→ **Problem requirements**: When you reach the line in the data below that contains "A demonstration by", please start repeating lines exactly, and stop after the line that contains "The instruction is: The", repeating nothing else.

→ **Dataset extract**:
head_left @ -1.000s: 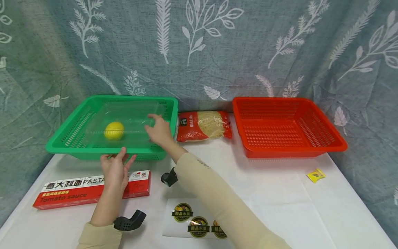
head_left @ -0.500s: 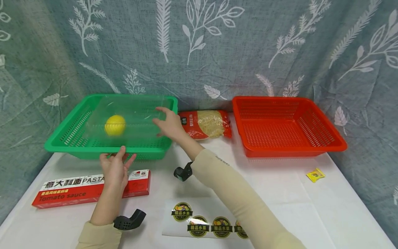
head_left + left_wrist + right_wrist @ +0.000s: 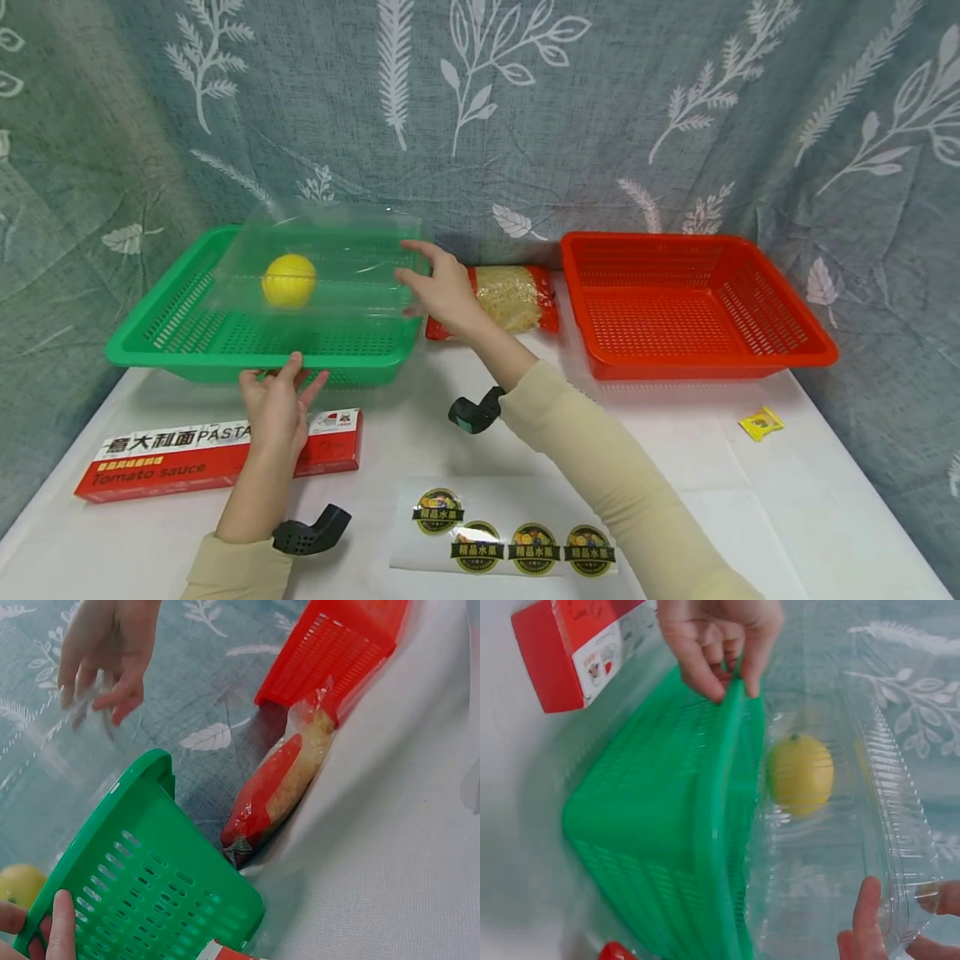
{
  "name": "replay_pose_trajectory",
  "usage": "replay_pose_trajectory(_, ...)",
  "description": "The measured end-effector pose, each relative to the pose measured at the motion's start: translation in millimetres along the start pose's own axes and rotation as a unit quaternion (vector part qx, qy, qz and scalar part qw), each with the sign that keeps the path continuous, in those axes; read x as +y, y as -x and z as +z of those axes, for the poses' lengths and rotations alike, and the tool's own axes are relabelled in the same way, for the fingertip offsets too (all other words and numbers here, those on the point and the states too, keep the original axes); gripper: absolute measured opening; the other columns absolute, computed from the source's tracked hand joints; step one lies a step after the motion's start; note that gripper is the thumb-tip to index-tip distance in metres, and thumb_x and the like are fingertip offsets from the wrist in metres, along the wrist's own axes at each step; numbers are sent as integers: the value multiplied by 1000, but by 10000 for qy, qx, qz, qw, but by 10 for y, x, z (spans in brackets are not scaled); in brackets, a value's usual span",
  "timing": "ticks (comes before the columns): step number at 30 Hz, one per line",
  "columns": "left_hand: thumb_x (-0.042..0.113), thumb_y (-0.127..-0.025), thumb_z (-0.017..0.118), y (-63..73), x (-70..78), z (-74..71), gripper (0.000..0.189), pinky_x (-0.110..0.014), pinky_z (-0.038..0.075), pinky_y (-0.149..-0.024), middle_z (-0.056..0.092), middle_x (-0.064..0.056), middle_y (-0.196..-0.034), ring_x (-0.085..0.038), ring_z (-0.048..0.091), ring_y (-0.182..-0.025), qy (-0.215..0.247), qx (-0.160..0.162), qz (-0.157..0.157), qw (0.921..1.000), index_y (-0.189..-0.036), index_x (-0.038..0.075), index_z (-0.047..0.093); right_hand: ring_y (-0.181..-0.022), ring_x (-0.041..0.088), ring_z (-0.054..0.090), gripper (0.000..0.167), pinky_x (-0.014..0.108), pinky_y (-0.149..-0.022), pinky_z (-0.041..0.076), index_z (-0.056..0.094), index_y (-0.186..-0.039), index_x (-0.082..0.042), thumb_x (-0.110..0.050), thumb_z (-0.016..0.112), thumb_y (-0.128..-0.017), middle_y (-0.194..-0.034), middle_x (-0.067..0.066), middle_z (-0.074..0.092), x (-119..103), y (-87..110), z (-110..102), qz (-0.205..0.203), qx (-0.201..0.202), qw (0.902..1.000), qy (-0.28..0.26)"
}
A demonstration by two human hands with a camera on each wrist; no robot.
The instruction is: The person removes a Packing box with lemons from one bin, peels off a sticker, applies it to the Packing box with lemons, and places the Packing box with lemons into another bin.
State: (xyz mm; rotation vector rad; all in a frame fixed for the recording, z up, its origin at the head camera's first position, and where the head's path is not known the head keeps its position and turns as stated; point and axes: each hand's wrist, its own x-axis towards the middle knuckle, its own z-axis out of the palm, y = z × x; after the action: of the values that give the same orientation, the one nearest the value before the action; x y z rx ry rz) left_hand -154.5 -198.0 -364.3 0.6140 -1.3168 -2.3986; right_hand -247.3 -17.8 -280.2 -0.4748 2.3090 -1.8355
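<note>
My right hand (image 3: 442, 292) pinches the right end of a clear plastic container (image 3: 348, 262), lifted above the green basket. Inside the container lies a yellow lemon (image 3: 289, 281), seen through the plastic. In the right wrist view, my thumb and fingers (image 3: 866, 907) hold the ribbed edge of the container (image 3: 810, 862). My left hand (image 3: 277, 408) grips the front rim of the green basket (image 3: 187, 361), thumb on top. In the left wrist view, part of my left hand (image 3: 64, 926) shows on that rim, and my right hand (image 3: 112, 645) is up beyond it.
A red basket (image 3: 705, 360) stands at the right. Between the baskets lies a pasta bag (image 3: 510, 296). A red-and-white pasta box (image 3: 180, 467) lies under my left forearm. A sticker sheet (image 3: 427, 554) is in front, and a small yellow packet (image 3: 762, 423) at right.
My right hand has moved up and to the right, raising the container and the lemon in it out of the green basket. My left hand has stayed on the rim.
</note>
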Motion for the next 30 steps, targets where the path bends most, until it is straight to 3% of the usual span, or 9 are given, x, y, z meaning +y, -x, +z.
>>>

→ **Output of the exercise**:
A demonstration by two human hands with a camera on each wrist; no robot.
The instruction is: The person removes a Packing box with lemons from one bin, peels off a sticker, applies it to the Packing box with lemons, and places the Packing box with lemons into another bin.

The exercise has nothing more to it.